19. Oktober 2023

Ungelernte Kräfte / Quereinsteiger in der Zahnarztpraxis:
Was bei einer Anstellung zu beachten ist!

Aufgrund des aktuellen Mangels an ausgebildeten Fachkräften (Zahnmedizinische Fachangestellte) stellt sich für Praxisinhaberinnen und Praxisinhaber zunehmend die Frage, ob dieser Mangel durch ungelernte Kräfte bzw. Quereinsteiger behebbar wäre.

Als „ungelernte Kräfte“ sind Mitarbeiterinnen und Mitarbeiter zu verstehen, die keine Ausbildung in einem medizinischen Beruf absolviert haben. „Quereinsteiger“ sind in diesem Zusammenhang Mitarbeiterinnen und Mitarbeiter, die eine Ausbildung in einem anderen medizinischen Beruf (nicht ZFA) abgeschlossen haben.
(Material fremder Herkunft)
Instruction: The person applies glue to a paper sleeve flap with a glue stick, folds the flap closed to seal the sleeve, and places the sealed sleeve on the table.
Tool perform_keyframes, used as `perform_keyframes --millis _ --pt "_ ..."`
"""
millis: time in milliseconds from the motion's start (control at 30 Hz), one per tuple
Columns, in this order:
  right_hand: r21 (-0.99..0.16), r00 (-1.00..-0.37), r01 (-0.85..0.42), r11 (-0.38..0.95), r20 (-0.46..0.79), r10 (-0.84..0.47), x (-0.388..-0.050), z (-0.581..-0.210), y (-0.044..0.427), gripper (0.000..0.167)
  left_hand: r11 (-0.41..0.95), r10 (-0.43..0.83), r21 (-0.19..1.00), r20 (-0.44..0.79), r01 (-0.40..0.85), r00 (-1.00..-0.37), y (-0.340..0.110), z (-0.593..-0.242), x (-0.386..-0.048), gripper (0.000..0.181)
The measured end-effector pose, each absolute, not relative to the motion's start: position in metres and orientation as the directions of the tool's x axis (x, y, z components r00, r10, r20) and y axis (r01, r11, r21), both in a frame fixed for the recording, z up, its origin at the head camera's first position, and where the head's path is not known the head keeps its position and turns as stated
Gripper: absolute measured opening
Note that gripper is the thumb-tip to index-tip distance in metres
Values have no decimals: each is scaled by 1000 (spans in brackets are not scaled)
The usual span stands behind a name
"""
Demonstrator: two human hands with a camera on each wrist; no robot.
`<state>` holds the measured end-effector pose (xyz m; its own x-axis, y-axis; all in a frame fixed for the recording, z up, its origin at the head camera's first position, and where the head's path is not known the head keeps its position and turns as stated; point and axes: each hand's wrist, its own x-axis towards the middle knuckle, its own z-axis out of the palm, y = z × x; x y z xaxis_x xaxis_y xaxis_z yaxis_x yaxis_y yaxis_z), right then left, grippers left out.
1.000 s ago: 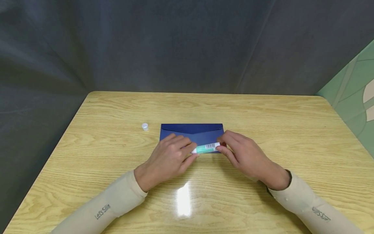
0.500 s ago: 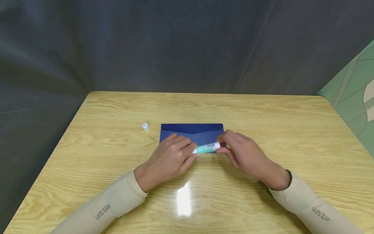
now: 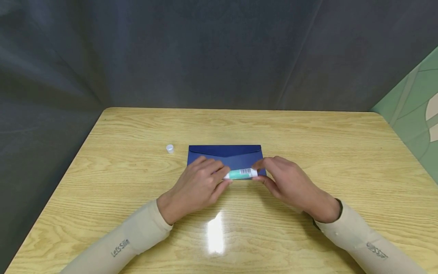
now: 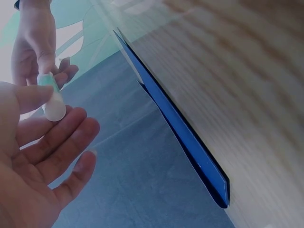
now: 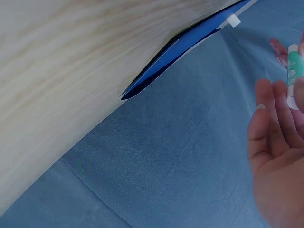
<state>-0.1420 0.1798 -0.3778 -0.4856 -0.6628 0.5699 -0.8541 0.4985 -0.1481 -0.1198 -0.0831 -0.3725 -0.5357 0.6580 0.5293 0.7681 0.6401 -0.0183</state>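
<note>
A glue stick (image 3: 240,174) with a white and mint-green body and a barcode label is held level over the blue envelope (image 3: 219,151). My left hand (image 3: 200,186) pinches its left end between thumb and fingers. At the other end, the thumb and fingertips of my right hand (image 3: 291,182) hold the white part. The left wrist view shows the round white end of the stick against the left fingers (image 4: 71,137), the lower ones spread loosely. Lying flat, the envelope has its pointed flap on the far side; both hands cover parts of its near edge.
A small white cap (image 3: 170,148) stands on the wooden table (image 3: 119,152), left of the envelope. Dark cloth (image 3: 212,57) hangs behind the table and along its left side. A green patterned surface (image 3: 410,102) lies beyond the right edge.
My right fingers and thumb have shifted slightly around the right end of the glue stick, and its label has turned a little. The left hand, envelope and cap have stayed in place.
</note>
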Motion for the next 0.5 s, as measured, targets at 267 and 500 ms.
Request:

Eine ZFA und eine Quereinsteigerin in einer Zahnarztpraxis
Ungelernte Kräfte und Quereinsteiger können bestimmte Aufgaben von ZFA übernehmen, aber längst nicht alle. © Image Source RF/stock.adobe.com

Bei der Mitarbeit dieser Personengruppe in der Zahnarztpraxis ist zunächst die Berufsordnung der Zahnärztekammer Schleswig-Holstein zu beachten. Hiernach darf eine Zahnärztin oder ein Zahnarzt Praxismitarbeitende nur für Aufgaben einsetzen, für die sie ausreichend qualifiziert sind. Bei der Delegation von Tätigkeiten ist der Rahmen des § 1 Absatz 5 und 6 Zahnheilkundegesetz zu beachten (§ 18 Abs. 2 der Berufsordnung).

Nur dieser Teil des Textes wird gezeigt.